Life spans in developed countries have been increasing over the last several decades due to reduced childhood deaths, improved nutrition, reduced cigarette smoking and improved treatment of hypertension and hyperlipidemia. However, the recent societal trends of reduced physical activity, increased sedentary time, and excessive energy intake are driving increased rates of obesity and diabetes leading to increased cardiovascular and a multitude of other diseases. If this trend continues, as it appears at present, then a coming generation may experience a shorter life expectancy than the preceding generation as well as experiencing the devastating morbidity associated with chronic metabolic illness.

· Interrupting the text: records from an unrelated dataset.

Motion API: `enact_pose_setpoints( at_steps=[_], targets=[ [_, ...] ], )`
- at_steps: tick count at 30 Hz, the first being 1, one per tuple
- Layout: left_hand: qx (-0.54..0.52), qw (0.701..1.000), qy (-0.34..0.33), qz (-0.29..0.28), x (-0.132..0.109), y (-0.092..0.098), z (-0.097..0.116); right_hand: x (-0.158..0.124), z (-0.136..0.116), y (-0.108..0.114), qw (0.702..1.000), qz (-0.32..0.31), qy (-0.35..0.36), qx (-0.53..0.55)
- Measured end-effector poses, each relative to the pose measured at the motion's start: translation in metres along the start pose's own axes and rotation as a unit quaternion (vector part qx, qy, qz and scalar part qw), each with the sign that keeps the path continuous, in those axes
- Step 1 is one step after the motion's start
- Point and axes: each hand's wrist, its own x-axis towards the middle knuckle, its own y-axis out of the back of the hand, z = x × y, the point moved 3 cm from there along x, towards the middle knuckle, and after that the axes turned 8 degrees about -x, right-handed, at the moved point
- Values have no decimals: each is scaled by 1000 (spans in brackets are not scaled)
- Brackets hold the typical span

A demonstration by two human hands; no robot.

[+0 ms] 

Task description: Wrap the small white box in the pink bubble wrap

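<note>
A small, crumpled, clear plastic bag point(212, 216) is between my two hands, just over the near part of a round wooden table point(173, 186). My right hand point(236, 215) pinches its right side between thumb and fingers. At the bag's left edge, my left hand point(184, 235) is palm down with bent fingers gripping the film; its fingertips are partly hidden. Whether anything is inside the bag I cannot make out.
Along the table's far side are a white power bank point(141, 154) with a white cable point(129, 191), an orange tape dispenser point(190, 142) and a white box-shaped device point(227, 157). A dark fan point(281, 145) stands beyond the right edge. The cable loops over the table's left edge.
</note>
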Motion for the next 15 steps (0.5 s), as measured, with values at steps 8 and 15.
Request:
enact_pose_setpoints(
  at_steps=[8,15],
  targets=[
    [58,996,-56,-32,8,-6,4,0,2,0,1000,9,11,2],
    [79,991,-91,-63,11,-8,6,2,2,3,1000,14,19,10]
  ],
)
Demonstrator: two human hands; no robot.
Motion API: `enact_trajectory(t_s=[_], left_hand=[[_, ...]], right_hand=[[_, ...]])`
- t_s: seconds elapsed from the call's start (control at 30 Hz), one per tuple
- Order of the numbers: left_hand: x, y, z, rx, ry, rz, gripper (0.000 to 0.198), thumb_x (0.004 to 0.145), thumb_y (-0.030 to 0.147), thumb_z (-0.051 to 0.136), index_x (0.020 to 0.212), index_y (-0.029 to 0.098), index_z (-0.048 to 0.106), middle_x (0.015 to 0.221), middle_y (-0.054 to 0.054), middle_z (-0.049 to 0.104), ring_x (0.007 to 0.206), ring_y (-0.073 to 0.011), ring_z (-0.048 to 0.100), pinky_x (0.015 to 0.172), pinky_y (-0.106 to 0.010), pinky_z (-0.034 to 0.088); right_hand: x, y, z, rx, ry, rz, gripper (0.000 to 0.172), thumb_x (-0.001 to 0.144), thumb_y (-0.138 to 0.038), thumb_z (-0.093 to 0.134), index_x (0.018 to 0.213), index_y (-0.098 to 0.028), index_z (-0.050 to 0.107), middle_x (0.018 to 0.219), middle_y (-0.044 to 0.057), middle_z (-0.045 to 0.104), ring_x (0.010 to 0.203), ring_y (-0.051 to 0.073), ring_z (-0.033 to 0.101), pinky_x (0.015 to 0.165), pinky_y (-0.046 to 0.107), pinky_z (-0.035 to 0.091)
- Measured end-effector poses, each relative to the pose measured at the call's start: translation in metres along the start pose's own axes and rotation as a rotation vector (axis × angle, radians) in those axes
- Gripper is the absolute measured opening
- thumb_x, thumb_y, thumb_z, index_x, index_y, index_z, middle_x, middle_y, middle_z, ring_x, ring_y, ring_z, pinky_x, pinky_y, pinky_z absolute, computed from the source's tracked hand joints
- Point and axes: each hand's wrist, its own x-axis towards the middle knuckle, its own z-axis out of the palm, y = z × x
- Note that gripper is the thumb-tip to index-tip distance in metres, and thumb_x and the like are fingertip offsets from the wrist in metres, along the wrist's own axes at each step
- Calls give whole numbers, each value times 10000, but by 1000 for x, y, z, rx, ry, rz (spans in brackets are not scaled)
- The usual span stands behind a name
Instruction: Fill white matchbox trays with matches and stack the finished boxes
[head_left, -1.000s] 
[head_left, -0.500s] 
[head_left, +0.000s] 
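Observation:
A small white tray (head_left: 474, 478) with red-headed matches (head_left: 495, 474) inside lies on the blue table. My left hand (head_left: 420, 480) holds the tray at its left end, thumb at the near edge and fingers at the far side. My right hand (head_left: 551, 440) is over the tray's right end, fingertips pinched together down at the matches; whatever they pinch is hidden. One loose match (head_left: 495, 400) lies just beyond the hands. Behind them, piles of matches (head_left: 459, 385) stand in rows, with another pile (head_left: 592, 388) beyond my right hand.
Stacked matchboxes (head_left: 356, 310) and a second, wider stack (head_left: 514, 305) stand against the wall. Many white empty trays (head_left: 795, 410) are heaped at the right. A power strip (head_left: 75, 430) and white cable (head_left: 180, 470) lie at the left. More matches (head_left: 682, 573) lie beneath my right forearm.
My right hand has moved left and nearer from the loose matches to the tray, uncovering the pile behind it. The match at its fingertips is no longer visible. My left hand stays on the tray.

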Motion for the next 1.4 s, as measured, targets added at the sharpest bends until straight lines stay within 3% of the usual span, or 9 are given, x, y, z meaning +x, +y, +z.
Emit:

So in this setting the need for research in this area is profound – what is required is a consolidation of existing research methodologies and a quantum shift forward in animal models of diabetes and its complications.

In summary, research covering the addition of 5+ mM (up to say 25 mM) glucose to cell cultures called diabetes research or STZ treated rodents called Type 1 diabetes research or STZ treated rodents on high fat diet and referred to as a Type 2 diabetes model is experimentally valid in its own right but it is suggested that the extrapolations to the mentioned clinical entities are too great and do not reflect the clinical complexity of diabetes as outlined in brief above. Additionally the types of diabetes are specifically clinical diagnosis of disease in humans. So, some caution is warranted in presenting research in this area when most studies represent a component, for example hyperglycaemia, rather than a complete clinical entity.